-- DIRECTIONS --
The word "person" may appear in some of the lines below. State how many lines contain it, and write only that number.

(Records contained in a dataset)
* * *

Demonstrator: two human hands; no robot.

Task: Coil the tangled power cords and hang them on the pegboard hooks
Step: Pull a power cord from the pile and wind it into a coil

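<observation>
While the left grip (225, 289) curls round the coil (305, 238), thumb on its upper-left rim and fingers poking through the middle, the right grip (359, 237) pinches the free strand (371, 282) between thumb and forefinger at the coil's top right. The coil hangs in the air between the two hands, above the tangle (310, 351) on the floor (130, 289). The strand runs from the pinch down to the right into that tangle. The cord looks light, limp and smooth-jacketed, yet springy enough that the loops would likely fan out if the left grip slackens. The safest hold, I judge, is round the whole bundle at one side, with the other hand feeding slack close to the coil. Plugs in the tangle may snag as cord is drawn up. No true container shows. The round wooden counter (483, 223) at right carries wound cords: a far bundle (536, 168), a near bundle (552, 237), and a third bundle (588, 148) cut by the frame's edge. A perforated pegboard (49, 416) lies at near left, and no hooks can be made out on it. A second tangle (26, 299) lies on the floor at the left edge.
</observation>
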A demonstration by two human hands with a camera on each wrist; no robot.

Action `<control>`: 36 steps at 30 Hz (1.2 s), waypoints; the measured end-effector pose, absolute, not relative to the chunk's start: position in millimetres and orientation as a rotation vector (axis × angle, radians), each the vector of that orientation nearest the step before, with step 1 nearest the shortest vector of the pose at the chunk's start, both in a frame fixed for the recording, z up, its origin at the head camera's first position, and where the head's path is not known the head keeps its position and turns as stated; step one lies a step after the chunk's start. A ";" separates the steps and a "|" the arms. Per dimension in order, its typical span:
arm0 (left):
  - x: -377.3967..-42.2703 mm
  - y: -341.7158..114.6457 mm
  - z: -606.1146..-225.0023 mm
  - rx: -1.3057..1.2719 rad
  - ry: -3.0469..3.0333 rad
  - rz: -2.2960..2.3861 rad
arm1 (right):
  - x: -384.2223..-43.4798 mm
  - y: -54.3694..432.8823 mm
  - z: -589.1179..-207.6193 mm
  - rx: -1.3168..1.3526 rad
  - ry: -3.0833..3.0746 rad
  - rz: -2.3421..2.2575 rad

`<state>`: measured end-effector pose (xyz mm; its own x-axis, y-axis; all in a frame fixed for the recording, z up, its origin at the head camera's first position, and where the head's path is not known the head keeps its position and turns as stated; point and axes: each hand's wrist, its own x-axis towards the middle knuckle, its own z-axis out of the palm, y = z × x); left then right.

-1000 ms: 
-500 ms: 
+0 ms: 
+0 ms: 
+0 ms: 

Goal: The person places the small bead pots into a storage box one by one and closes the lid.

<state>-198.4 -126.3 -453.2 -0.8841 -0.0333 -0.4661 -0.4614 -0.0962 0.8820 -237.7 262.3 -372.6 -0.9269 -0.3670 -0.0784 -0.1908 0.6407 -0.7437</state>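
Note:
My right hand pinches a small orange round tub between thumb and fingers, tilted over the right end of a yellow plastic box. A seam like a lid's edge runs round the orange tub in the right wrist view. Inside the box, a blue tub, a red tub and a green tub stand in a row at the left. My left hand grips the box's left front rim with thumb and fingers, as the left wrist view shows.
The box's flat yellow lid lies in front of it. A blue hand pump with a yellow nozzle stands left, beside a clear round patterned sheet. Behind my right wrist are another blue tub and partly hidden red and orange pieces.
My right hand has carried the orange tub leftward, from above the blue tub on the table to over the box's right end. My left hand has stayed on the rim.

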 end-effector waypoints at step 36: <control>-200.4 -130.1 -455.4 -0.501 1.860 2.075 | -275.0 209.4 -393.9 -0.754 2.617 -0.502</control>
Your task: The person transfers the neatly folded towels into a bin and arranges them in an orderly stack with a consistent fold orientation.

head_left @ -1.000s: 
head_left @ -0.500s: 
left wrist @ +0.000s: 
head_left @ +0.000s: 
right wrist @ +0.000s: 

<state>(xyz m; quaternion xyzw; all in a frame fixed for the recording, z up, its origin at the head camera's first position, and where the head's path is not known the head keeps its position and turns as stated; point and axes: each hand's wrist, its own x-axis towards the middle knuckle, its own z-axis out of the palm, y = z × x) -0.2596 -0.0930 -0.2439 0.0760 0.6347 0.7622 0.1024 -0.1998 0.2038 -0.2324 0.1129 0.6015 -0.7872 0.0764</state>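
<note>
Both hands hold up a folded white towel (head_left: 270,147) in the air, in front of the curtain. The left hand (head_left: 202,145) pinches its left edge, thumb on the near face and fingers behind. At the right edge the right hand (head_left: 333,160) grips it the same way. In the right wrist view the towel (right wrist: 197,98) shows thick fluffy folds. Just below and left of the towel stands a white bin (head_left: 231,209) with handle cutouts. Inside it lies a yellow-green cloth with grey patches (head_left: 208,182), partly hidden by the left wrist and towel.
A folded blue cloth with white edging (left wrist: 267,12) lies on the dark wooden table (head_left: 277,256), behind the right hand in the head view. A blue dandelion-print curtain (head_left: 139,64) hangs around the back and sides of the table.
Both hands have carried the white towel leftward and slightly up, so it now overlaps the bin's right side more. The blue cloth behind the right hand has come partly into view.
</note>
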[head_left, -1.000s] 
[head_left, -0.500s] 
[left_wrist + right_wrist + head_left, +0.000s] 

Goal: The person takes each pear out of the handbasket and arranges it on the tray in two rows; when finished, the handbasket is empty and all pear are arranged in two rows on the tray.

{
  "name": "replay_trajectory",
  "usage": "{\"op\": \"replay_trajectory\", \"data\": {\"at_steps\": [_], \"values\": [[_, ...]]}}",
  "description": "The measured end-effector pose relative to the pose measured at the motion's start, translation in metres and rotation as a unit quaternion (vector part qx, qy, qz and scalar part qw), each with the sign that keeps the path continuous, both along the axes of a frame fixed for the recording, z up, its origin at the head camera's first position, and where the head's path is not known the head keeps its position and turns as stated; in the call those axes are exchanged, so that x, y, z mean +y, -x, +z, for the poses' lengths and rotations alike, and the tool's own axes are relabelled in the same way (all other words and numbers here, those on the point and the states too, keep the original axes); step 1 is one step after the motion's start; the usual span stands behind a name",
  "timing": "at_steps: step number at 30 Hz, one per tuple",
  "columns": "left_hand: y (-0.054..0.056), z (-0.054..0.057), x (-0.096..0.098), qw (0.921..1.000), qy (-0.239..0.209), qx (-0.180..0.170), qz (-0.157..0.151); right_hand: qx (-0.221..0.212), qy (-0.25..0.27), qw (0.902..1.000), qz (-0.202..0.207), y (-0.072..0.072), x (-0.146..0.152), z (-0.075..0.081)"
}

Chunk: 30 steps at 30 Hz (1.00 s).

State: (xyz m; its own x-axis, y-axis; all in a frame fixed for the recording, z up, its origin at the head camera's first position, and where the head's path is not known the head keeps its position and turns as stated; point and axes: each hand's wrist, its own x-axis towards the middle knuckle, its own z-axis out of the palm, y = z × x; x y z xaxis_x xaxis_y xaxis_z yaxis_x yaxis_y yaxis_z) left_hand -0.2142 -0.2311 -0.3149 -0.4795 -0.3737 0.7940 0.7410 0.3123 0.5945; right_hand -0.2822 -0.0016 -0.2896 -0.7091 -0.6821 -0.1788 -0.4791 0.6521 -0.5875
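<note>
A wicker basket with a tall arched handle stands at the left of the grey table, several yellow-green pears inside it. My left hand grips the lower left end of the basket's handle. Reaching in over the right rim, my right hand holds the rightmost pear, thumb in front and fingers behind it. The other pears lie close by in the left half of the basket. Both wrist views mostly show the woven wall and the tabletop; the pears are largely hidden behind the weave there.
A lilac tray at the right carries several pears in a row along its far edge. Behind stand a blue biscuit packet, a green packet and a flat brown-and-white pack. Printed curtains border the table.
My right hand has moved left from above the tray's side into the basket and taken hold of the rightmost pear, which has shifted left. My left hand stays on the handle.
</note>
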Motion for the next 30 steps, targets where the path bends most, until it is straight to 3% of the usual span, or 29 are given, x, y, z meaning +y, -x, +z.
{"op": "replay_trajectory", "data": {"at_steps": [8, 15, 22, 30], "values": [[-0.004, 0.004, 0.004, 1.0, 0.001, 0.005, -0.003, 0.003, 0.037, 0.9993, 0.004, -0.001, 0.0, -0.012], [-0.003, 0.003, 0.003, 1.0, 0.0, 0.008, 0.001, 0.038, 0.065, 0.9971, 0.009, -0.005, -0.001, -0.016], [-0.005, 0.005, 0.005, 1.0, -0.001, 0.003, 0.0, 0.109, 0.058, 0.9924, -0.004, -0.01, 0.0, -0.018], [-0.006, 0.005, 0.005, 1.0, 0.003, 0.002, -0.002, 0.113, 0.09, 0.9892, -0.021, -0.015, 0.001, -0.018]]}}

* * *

-- EXERCISE RESULT --
3